Monash University LogoResearchers have developed an innovative technique in order to detect vocal cord dysfunction (VCD) by utilizing high resolution dynamic volume computerized tomography (CT) scanning.

Apparently, VCD occurs in numerous asthmatics causing constant symptoms and imitating severe diseases. The method could possibly provide a simple and non-invasive analysis in order to diagnose laryngeal dysfunction thereby allowing enhanced management of asthma.

This is the foremost study to have described the use of high definition, high speed 320-slice dynamic volume CT in order to diagnose VCD in a group of patients suffering from severe asthma.
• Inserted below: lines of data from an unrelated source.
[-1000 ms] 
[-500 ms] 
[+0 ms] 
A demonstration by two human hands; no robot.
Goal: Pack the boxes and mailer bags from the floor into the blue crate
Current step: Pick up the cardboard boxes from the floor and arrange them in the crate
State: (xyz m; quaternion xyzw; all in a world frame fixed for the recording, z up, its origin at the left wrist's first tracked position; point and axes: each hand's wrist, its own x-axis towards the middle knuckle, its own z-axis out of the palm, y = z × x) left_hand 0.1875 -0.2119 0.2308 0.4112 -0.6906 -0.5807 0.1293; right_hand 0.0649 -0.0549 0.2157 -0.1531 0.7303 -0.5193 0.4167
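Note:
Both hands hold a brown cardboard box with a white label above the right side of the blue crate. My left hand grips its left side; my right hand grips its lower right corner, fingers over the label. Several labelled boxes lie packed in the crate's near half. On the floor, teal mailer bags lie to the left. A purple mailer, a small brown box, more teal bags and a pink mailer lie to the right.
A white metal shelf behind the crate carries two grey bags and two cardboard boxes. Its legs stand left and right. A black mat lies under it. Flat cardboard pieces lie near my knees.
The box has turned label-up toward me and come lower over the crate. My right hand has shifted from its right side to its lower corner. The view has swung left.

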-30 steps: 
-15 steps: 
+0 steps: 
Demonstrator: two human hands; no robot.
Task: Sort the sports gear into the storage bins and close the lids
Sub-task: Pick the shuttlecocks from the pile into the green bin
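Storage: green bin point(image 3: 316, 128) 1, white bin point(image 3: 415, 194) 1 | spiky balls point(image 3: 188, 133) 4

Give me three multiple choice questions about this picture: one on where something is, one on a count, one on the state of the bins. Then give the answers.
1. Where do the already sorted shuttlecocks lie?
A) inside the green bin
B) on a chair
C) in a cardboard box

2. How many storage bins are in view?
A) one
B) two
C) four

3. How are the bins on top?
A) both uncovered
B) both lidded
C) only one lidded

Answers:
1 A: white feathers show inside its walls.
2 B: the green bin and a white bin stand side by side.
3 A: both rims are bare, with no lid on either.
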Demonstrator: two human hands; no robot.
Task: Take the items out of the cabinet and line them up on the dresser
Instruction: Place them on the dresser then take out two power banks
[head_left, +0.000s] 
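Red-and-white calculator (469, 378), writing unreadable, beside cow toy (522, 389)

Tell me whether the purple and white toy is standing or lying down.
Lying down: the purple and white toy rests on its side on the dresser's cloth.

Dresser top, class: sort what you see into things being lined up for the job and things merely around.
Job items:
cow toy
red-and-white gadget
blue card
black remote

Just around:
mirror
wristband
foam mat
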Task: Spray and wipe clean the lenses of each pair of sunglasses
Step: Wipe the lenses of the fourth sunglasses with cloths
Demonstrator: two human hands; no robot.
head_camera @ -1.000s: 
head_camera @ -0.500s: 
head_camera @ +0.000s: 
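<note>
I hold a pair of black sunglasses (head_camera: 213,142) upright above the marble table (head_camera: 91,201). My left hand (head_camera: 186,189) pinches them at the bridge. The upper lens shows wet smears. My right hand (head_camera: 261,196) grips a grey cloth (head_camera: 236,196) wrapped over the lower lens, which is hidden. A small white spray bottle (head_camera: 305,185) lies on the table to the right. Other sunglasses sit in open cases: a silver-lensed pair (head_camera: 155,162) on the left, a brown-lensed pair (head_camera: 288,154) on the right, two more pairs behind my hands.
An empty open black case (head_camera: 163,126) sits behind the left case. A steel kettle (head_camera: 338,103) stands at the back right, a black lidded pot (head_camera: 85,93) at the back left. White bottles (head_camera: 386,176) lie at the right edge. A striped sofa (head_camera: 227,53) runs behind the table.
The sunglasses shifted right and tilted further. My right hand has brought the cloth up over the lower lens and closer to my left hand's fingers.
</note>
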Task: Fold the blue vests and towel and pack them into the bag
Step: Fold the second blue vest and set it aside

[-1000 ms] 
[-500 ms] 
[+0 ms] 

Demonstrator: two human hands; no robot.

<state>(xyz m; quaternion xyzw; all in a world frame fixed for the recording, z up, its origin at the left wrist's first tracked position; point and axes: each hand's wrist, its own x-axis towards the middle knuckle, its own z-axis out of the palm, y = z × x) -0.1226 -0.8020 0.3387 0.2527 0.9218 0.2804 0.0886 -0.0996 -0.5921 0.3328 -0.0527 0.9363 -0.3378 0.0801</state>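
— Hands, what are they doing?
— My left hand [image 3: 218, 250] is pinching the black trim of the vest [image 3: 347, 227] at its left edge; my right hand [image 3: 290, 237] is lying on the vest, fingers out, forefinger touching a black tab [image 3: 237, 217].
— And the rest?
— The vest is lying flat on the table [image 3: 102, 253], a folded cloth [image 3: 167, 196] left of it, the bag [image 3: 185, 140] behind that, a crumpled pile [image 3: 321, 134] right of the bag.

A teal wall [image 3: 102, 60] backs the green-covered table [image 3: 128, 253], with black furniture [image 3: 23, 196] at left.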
The study is called as ‘Diagnosis of vocal cord dysfunction in asthma with high resolution dynamic volume computerized tomography of the larynx.’

For the purpose of the study, experts used both direct visualization also known as endoscopy and high resolution 320-slice dynamic volume CT. They then examined and compared laryngeal anatomy and movement in patients with continuing treatment-resistant, severe asthma symptoms and suspected VCD.
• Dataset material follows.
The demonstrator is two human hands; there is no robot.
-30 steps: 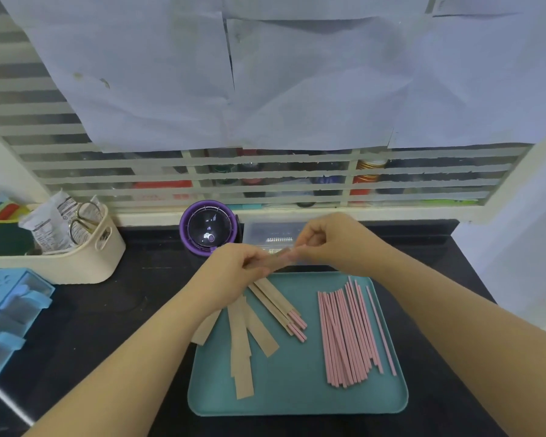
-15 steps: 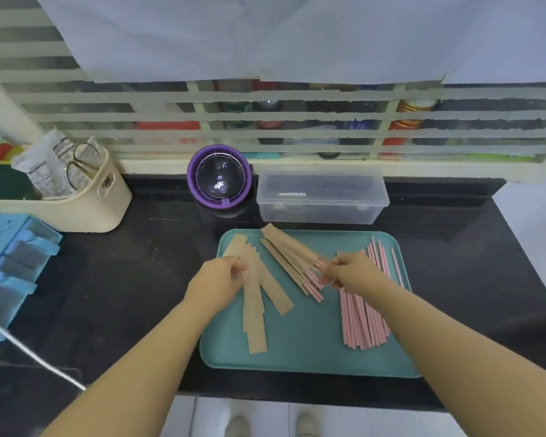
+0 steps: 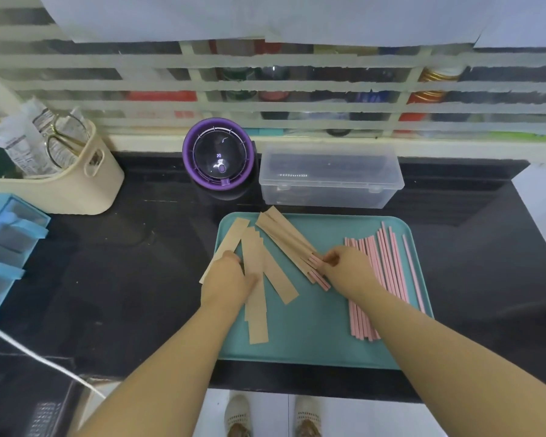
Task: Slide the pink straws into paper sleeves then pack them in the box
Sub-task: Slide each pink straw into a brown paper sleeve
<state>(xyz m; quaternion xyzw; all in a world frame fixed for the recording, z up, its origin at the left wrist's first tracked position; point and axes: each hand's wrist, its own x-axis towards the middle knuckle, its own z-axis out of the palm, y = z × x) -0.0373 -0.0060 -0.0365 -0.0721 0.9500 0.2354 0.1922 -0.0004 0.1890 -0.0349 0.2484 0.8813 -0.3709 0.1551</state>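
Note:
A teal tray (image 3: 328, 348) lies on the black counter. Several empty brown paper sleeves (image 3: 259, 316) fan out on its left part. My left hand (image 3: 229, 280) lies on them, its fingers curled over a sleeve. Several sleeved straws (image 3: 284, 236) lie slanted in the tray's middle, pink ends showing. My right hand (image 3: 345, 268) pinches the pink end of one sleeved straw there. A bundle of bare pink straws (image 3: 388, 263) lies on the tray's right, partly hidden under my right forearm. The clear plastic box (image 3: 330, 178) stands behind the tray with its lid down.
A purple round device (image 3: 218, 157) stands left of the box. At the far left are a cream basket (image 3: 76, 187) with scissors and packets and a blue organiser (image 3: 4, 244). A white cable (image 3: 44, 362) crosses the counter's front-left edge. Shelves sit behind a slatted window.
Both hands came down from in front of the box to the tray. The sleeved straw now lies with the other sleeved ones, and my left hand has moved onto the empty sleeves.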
Senior author Professor Phillip Bardin from Monash University and Monash Medical Centre in Melbourne stated that, “VCD often masquerades as asthma and reports have suggested that up to 30% of patients with asthma may have co-existent VCD. Previous techniques of diagnosis of VCD are invasive and often unable to provide conclusive evidence to support the diagnosis. With this high resolution CT, we are able to scan entire organs and obtain explicit images of VCD.”

Professor Bardin further added, “Verification of suspected VCD in severe asthmatics has far-reaching implications for clinical management. It will redirect the emphasis of management in these patients to alternative treatment strategies, such as vocal cord retraining, and will have an associated potential benefit of limiting the use of corticosteroids.”

The study findings revealed that 320-slice CT seems to provide clear and accurate images of the larynx. In addition, 320-slice CT could be able to differentiate functions of the vocal cords during the respiratory cycle.

The findings of the study have been published in the journal Respirology.